La immagina così, la società del futuro? Un mondo dove i vecchi siano di supporto (psicologico, diciamo così) ad adulti e bambini?
«Ma si rende conto di quale patrimonio umano ha da offrire un'intera popolazione (siamo il venti per cento degli abitanti della Terra) che, pur essendo ancora attiva, lucida, in forze, non deve più lavorare? A Padova, qualche anno fa, mi sono occupato di una comunità per anziani al cui interno c'erano degli asili. Era magnifico: nei giardini, si incontravano vecchi e bambini che uscivano da scuola, sembravano una gigantesca famiglia allargata, ed erano soltanto sconosciuti che camminavano in un parco».

Lettera a un vecchioÈ economicamente sostenibi¬le un mondo di vecchi?
«Senta, per piacere, dica vecchi.
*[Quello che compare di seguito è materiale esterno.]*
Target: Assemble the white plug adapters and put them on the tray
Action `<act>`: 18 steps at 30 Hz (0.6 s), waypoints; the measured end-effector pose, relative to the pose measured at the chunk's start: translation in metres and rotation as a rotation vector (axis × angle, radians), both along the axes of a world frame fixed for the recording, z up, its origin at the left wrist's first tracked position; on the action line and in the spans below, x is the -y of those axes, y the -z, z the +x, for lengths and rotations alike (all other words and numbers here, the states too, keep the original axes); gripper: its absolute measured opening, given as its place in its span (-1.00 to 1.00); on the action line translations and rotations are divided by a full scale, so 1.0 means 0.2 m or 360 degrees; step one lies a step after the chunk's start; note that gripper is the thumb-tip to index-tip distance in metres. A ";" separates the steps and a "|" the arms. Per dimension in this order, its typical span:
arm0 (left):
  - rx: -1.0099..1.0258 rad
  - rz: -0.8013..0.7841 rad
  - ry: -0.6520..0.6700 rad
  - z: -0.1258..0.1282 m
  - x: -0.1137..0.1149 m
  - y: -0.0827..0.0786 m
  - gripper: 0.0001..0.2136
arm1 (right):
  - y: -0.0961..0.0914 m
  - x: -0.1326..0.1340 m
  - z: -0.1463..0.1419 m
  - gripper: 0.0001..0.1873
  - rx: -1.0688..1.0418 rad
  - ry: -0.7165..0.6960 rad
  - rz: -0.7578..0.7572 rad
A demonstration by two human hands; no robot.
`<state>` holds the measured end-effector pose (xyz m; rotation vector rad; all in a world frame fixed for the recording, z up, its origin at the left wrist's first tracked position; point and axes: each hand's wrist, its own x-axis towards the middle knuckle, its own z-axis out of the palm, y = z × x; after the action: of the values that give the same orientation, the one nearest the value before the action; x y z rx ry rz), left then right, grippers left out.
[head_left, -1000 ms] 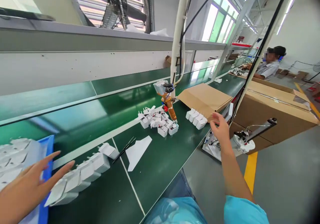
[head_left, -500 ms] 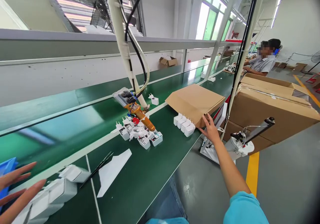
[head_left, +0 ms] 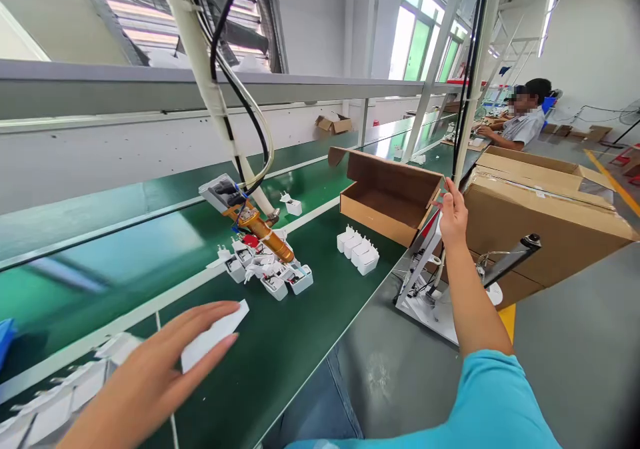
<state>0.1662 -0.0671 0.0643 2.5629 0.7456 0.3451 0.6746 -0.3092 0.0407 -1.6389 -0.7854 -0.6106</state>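
Note:
My right hand [head_left: 453, 214] has its fingers closed on the corner of the raised lid [head_left: 395, 169] of a flat brown cardboard box [head_left: 373, 212], whose dark inside faces me. Over a white sheet piece [head_left: 214, 337] on the green bench is my left hand [head_left: 163, 362], thumb and fingers apart; it hides part of the sheet, and I cannot tell whether they touch. In front of the box stands a short row of white plug adapters [head_left: 357, 250]. Further left, a pile of opened white adapter housings [head_left: 273, 282] lies beneath an orange screwdriver-like tool [head_left: 265, 237].
More white housings [head_left: 60, 395] line the bench at lower left, near a blue bin edge [head_left: 6, 339]. A single adapter [head_left: 291, 203] lies on the belt. Large cartons [head_left: 540, 209] and a white stand [head_left: 425, 309] are at right. A co-worker [head_left: 520, 125] sits farther along.
The box lid has swung up with my right hand, which rose from the box's near side. My left hand moved right from the lower-left housings to above the white sheet.

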 end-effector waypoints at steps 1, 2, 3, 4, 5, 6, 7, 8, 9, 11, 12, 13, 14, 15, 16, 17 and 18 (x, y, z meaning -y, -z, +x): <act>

A me piace la parola vecchio. Odio, invece, senile, longevo, uomo della terza età. Tutto questo addolcire che non è altro che un tradire, un negare».

Scusi. Risposta?
«In Inghilterra molti lavorano 4 giorni a settimana, spesso da casa. La domotica e l'automazione renderanno superfluo molto del nostro lavoro. Qui continuiamo a raccontare che non c'è lavoro perché i vecchi non lasciano spazio ai giovani: la verità è che il lavoro non ha più senso, inteso come lo intendevamo anni fa. La nostra Costituzione dice che siamo una Repubblica fondata sul lavoro: non è lontano il futuro in cui non lo saremo più».

E in quel futuro cosa auspica per i vecchi?
«Che sappiano capire quanto sono fortunati, che sappiano chi sono, che sappiano che non è vero che si smette di amare: il sesso non è solo una funzione organica. Che sappiano che tutto, nel corpo di un vecchio, non si indebolisce: cambia perché ci sono esigenze diverse».

Lei scrive che essere presbiti è una risposta adattiva.
«Certo. Perché se uno non deve agire, a cosa gli serve vedere da vicino? E se uno non deve agire, a cosa gli serve essere forte?».

Ottimista.
«Le dico di più. La memoria: ci hanno detto finora che i vecchi la perdono. Falso. Semplicemente, ricordano solo ciò che serve. Fino a poco tempo fa pensavamo che i neuroni smettessero di moltiplicarsi da una certa età in poi: è stato scoperto che non è vero. Anche la nostra memoria si adatta al ruolo sociale: se ci dicono che siamo dei rimbambiti inutili, ci deprimiamo e scordiamo tutto».

Che ne pensa del fatto che la tv e i giornali dicono di non poter cambiare troppo perché hanno un pubblico vecchio?
«Scuse. I vecchi sono ghiotti di cambiamento, proprio perché non lo agiscono. La tv e i giornali si rivolgono, semplicemente, al pubblico che ha più soldi: gli adulti. Ai vecchi rifilano le pubblicità dei pannoloni e i quiz, visto che li hanno convinti di dover esercitare la memoria».

Come mai questo Paese è governato quasi solo da vecchi?
«Perché il potere lo gestiscono sempre le stesse persone. Che invecchiano, come tutti».